MattB_MA_170307's avatar
MattB_MA_170307
Icon for Nimbostratus rankNimbostratus
Sep 26, 2014

iRule to Decrypt and then Re-Encrypt outbound traffic

I'm supporting a server that is using a v2 SSL certificate to transmit SOAP data. I need to change the SSL from V2 on the server to V3 which is supported on the F5 LTM. My goal is to take all outbound traffic on the server on port 443, decrypt it, then re-encrypt it and send it along to its destination. I have a stateless router setup on our LTM that acts as a default gateway for the system, I just need to implement the iRule.

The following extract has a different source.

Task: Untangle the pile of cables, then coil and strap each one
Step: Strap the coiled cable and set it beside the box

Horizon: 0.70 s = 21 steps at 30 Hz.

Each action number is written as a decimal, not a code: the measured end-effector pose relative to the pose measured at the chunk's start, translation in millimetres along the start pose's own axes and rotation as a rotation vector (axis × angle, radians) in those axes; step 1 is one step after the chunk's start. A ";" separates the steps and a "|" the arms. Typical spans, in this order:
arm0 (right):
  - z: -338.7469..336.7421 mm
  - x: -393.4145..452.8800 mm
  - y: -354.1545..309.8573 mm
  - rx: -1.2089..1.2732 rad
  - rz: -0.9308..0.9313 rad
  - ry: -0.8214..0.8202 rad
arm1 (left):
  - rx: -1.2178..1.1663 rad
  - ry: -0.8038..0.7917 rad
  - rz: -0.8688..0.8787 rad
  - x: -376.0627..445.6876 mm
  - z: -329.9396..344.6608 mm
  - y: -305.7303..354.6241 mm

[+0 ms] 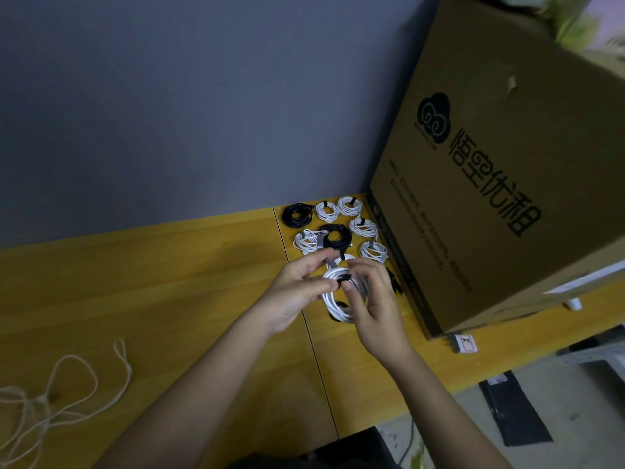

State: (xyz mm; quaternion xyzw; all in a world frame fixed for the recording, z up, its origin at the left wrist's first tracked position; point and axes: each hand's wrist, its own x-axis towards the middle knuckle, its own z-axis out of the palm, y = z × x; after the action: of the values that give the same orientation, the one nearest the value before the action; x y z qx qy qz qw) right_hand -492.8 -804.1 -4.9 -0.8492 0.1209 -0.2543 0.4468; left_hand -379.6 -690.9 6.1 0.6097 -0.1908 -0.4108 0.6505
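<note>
A: Where are the fingers [333, 285] just now?

B: Curled in on both sides. The left hand [297, 289] pinches the rim of the white coil [333, 299] at about nine o'clock; the right hand [370, 299] pinches the dark strap [341, 277] at the coil's twelve o'clock.

A: So the strap is going on?

B: I'd judge so. Best to keep the left pinch firm so the loops stay stacked, pull the strap snug, then press its end flat.

A: And the coil itself?

B: Held up over the worktop [169, 282], just at six o'clock of the finished coils [333, 228], which sit beside the cardboard box [490, 184].

A: Anything left?

B: A loose white cable [67, 394] lies well apart at eight o'clock, not yet coiled.
</note>
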 end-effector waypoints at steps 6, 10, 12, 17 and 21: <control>-3.2 0.6 -6.4 0.077 0.106 0.007 | 0.210 -0.064 0.044 1.5 -4.4 -3.2; -1.9 2.6 -11.5 0.263 0.257 0.057 | 0.298 -0.130 0.054 1.3 -1.5 -2.6; -1.3 4.2 -11.4 0.334 0.316 0.069 | 0.324 -0.148 0.060 0.2 0.7 -3.6; -2.3 9.3 -7.1 0.391 0.456 0.019 | 0.360 -0.104 0.078 -0.5 -0.5 -6.9; -1.9 8.6 -1.9 0.474 0.567 0.010 | 0.360 -0.150 0.085 -2.9 1.0 -9.9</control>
State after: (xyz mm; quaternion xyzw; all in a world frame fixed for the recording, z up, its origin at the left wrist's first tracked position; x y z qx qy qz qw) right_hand -486.6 -808.1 0.3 -0.6536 0.2914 -0.1456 0.6831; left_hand -385.0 -688.5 -2.3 0.6752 -0.3348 -0.3865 0.5316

How can I accomplish this?

 

application delivery
deployment
devops
iRules
LTM
security

5 Replies

Sort By
  • Arnaud_Lemaire's avatar
    Arnaud_Lemaire
    Icon for Employee rankEmployee
    Sep 26, 2014

    you need to change the VS type from forwarding to standard in order to apply a client side and server side ssl profile to match you ssl version requirements. i'm not sure you really need an irule here.

     

  • MattB_MA_170307's avatar
    MattB_MA_170307
    Icon for Nimbostratus rankNimbostratus
    Sep 26, 2014

    A little more detail here regarding that. My VS is listening on a non-standard port, so clients connecting aren't coming in through 443. Our server receives SOAP data on that non-standard port, then makes additional outbound connections on 443. I need to re-encrypt the outbound server-initiated connections. Should I do this with a new VS and SNAT?

     

  • MattB_MA_170307's avatar
    MattB_MA_170307
    Icon for Nimbostratus rankNimbostratus
    Sep 26, 2014

    Here's even more detail- this is the stateless router we have that acts as a gateway for the servers behind the F5: http://packetpushers.net/stateless-routing-f5-ltm/

     

    Since server initiated traffic has to pass through that router, I want to apply an irule that says

     

    When a connection is made from x_pool on port 443 (or better yet, using the https protocol), Decrypt it using x cert then Encrypt it using y cert and send it along to the target out on the internet.

     

    Now, that target will no doubt respond using y's cert, which then will hit the F5, and needs to be re-encrypted using x's cert.

     

    Can that be done?

     

  • Arnaud_Lemaire's avatar
    Arnaud_Lemaire
    Icon for Employee rankEmployee
    Sep 26, 2014

    You cannot do that with the forwarding IP virtual server type you are using, as this virtual is not doing L7 proxy on flows. As i said, you have to create a new VS with you destination IP address as virtual IP and your destination PORT and then play with ssl profile to enforce ssl version you need.

     

  • MattB_MA_170307's avatar
    MattB_MA_170307
    Icon for Nimbostratus rankNimbostratus
    Sep 26, 2014

    The problem here is that the destination is always changing. The server processes outbound traffic for a number of different systems out on the Internet. This is why I was looking for an iRule that I can apply to the router, as I know they can process iRules. I also know that iRules can apply certs to outbound packets via SNAT, which according to my understanding is useful when you are dealing with a limited known set of destinations. In this case, we just need to apply a rule to a port based off of a known source address, this being the server.